Même si Chase Southwell est un investisseur légendaire en Asie, le grand public ne le connaît guère, et James C. Goldman, fidèle à son image d'investisseur reclus, n'est même pas reconnu. Ronald n'était qu'un candidat quand je l'ai rencontré la première fois.
En revanche, il n'y a probablement personne en Corée du Sud qui ne connaisse le nom d'Im Jin-yong.
Honnêtement, je suis un peu ébahi moi aussi. Qui aurait cru que je rencontrerais le vice-président de Seosung Electronics de mon vivant ?
« C'est ça ? Je ne passe pas souvent à la télé, moi. »
Taek-gyu agita la main.
« Oh, allez ! Vous avez fait les gros titres pour des trucs comme l'évasion du service militaire et la succession irrégulière.
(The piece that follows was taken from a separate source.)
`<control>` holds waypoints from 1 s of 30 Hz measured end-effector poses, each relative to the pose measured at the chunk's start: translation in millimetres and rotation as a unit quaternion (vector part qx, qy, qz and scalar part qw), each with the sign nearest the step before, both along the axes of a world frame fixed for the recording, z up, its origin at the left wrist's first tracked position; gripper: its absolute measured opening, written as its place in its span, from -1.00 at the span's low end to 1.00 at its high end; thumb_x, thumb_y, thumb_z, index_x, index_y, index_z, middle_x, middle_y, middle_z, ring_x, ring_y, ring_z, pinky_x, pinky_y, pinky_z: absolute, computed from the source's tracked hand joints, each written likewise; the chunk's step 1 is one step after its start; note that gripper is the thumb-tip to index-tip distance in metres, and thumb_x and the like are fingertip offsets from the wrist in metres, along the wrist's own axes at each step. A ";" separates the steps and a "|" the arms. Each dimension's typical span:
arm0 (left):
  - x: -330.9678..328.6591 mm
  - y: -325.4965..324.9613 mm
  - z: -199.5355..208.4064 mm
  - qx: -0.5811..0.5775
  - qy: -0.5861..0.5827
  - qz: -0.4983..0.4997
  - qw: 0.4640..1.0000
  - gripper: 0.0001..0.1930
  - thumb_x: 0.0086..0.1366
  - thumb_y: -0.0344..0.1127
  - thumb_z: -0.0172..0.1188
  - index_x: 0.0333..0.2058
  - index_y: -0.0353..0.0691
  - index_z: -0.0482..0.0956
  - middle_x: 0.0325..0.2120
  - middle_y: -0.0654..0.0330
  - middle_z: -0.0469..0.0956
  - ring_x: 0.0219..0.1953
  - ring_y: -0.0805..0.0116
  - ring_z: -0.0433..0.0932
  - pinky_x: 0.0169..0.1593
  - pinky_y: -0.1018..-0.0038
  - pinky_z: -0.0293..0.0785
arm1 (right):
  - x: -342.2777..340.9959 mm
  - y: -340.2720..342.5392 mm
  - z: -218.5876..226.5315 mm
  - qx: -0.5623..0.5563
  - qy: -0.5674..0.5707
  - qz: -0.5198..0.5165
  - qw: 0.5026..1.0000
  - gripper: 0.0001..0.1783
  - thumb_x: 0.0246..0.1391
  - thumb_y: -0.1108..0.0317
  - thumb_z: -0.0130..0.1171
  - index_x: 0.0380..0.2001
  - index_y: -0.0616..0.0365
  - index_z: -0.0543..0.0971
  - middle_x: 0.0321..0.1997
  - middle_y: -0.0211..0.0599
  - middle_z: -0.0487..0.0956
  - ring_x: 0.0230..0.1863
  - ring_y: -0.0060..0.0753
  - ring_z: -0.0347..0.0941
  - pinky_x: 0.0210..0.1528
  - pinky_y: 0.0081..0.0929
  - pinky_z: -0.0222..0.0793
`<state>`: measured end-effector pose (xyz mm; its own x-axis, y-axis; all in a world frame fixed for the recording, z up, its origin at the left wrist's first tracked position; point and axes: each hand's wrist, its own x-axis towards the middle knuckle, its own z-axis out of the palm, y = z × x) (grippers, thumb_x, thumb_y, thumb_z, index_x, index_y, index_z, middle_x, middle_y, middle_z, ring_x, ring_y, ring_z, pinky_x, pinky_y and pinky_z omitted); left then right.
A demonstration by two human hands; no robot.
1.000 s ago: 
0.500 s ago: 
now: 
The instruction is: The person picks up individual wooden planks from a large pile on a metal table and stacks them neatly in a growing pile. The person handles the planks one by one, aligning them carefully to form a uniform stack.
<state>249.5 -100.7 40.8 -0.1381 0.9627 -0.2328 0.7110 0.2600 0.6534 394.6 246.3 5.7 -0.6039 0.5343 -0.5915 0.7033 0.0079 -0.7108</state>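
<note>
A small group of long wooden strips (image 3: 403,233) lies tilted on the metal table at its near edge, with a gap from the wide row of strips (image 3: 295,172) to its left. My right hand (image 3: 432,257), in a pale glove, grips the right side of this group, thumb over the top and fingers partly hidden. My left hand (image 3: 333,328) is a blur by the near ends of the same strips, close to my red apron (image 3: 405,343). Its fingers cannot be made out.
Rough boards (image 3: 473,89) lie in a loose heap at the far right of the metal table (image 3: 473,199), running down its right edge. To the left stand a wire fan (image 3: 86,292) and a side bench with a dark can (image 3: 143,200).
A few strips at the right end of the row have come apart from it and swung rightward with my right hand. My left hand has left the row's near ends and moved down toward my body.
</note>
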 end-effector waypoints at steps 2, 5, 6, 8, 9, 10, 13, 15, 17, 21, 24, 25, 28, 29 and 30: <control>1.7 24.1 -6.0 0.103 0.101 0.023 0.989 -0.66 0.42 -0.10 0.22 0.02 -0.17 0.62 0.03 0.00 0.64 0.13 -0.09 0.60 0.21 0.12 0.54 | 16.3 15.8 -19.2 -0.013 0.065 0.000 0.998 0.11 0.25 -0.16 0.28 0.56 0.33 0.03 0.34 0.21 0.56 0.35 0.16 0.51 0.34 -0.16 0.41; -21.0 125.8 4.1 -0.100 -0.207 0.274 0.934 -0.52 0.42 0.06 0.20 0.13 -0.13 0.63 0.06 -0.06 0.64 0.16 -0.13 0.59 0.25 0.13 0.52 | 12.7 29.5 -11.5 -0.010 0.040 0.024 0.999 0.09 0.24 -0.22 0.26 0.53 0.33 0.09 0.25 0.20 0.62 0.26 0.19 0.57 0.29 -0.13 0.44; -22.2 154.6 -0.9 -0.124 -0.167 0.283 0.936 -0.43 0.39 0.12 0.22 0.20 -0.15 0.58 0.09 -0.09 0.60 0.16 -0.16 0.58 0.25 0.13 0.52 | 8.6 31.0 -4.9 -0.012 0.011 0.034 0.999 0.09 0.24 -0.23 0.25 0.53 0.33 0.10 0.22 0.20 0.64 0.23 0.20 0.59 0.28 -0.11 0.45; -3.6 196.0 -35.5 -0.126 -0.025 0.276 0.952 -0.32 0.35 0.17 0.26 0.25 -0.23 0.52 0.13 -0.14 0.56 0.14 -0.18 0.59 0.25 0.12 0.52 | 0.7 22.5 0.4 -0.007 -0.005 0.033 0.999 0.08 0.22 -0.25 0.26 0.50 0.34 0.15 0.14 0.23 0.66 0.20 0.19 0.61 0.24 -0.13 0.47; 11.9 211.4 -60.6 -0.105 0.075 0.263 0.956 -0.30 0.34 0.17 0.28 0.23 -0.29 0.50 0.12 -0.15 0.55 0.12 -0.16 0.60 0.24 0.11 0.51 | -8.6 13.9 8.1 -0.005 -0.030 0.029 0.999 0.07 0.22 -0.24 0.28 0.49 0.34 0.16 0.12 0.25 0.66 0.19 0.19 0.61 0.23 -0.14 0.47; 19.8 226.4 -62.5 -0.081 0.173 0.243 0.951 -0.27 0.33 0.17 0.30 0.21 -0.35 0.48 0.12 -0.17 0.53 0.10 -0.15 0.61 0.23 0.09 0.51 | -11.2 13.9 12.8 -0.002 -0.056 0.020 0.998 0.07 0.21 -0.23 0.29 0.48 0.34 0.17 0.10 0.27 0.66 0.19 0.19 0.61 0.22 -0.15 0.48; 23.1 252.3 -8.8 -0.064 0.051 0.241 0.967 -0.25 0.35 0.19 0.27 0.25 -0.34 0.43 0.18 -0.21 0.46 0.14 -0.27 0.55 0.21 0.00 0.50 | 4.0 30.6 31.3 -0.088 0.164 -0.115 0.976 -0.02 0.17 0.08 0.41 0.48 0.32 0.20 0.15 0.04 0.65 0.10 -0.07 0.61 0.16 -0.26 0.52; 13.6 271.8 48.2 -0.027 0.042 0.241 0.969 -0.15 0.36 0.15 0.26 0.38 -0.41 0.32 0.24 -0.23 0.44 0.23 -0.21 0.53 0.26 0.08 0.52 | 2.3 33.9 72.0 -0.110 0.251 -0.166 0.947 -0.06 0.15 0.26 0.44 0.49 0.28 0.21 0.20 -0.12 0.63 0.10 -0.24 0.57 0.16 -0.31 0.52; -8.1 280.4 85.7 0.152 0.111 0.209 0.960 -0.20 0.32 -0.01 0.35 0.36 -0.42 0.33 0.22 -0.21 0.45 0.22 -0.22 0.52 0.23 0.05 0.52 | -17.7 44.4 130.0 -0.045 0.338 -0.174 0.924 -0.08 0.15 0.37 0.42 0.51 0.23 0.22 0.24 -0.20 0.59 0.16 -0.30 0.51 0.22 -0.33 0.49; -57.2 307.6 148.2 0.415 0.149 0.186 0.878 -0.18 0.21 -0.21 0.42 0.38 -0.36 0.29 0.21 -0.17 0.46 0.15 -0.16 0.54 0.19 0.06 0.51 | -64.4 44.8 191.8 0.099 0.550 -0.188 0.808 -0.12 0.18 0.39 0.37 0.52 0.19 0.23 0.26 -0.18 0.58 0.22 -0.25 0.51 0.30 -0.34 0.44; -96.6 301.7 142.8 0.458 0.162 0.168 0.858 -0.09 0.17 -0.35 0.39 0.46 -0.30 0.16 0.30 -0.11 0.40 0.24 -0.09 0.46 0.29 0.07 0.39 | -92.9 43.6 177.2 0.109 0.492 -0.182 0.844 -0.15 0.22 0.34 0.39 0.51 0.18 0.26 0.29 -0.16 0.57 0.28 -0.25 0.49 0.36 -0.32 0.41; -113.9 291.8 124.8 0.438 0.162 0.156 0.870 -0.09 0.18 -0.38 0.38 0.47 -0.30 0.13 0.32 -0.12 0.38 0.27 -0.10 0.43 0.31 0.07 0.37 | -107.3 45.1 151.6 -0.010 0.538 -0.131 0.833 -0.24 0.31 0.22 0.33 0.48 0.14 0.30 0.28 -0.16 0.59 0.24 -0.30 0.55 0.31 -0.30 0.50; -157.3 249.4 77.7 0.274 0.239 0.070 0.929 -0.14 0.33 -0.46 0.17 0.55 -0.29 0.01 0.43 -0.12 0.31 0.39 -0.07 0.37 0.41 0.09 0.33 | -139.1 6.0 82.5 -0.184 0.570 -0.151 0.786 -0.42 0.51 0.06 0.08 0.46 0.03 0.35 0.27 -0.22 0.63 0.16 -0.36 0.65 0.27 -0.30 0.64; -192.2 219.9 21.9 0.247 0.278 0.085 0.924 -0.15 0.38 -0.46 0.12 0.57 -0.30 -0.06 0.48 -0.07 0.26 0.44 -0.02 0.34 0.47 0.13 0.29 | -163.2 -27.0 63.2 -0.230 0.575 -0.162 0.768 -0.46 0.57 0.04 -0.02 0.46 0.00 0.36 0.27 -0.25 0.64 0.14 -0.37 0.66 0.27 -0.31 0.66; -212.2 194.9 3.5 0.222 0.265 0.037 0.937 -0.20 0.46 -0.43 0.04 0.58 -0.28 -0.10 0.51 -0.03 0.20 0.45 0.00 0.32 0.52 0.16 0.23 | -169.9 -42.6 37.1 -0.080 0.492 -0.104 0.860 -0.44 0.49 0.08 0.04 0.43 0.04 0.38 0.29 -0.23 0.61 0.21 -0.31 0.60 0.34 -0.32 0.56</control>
Vous avez même divorcé l'an dernier. »
« …… »
J'étais tellement gêné que je ne pouvais pas lever la tête.
Je le poussai du coude et chuchotai : « Tu devrais pas dire ça en face de lui. »
Taek-gyu haussa les épaules.
« Pourquoi pas ? C'est la vérité. »
« …… »
Parce que c'est la vérité, ça ne veut pas dire qu'il faut le dire, comme dire « chauve » devant un chauve.
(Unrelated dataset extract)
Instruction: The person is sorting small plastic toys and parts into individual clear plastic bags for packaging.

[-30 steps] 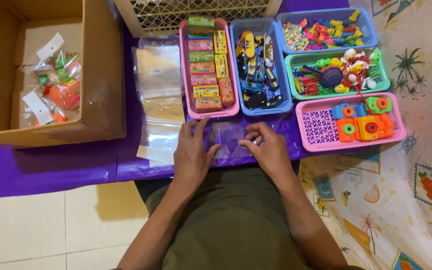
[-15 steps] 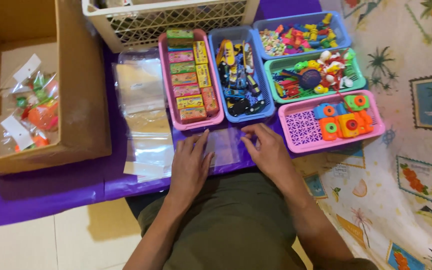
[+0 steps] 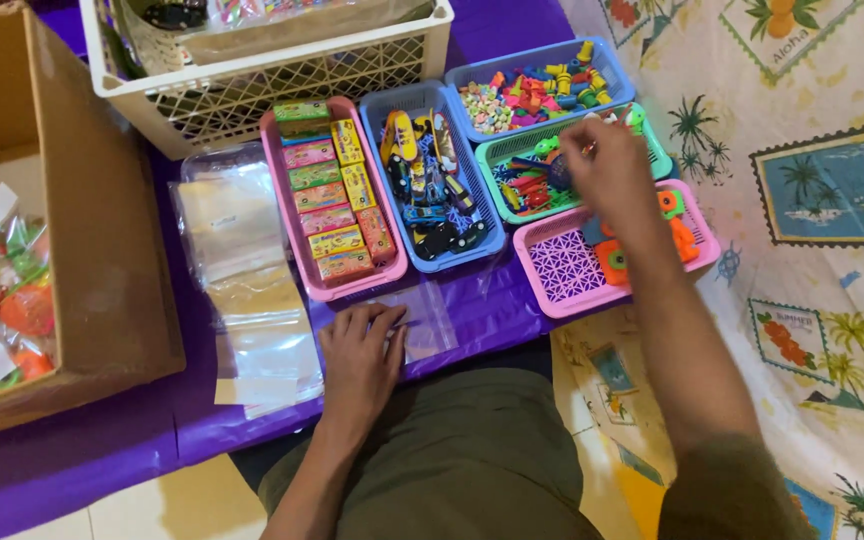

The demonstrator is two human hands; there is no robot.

Grâce à lui, je suppose que maintenir de bonnes relations avec Seosung Group, c'est mort maintenant.
Si c'avait été quelqu'un d'autre, il serait parti en claquant la porte ou aurait rougi de honte.
Mais le vice-président Im Jin-yong éclata de rire.
« Haha ! C'est vraiment la première fois que j'entends de tels mots en face. »
« Je m'excuse au nom de tous les deux. »
À mes mots, le vice-président Im agita la main.
« C'est bon. J'ai vu pire dans les commentaires en ligne. »
Il ne semblait vraiment pas trop affecté. Au fait, le vice-président de Seosung Electronics lit aussi les commentaires en ligne, apparemment.
« Maintenant que je vois, vous êtes plutôt magnanime. »
S'il est magnanime, il l'est ; s'il est petit, il l'est. C'est quoi, comme langue, « magnanime » ?
Taek-gyu posa une main sur mon épaule et dit :
« Et ne t'inquiète pas trop pour les commentaires négatifs. C'est rien comparé à ce que ce gars-là se prend. »
« …… »
Du coup, ces temps-ci, je ne regarde plus les commentaires du tout.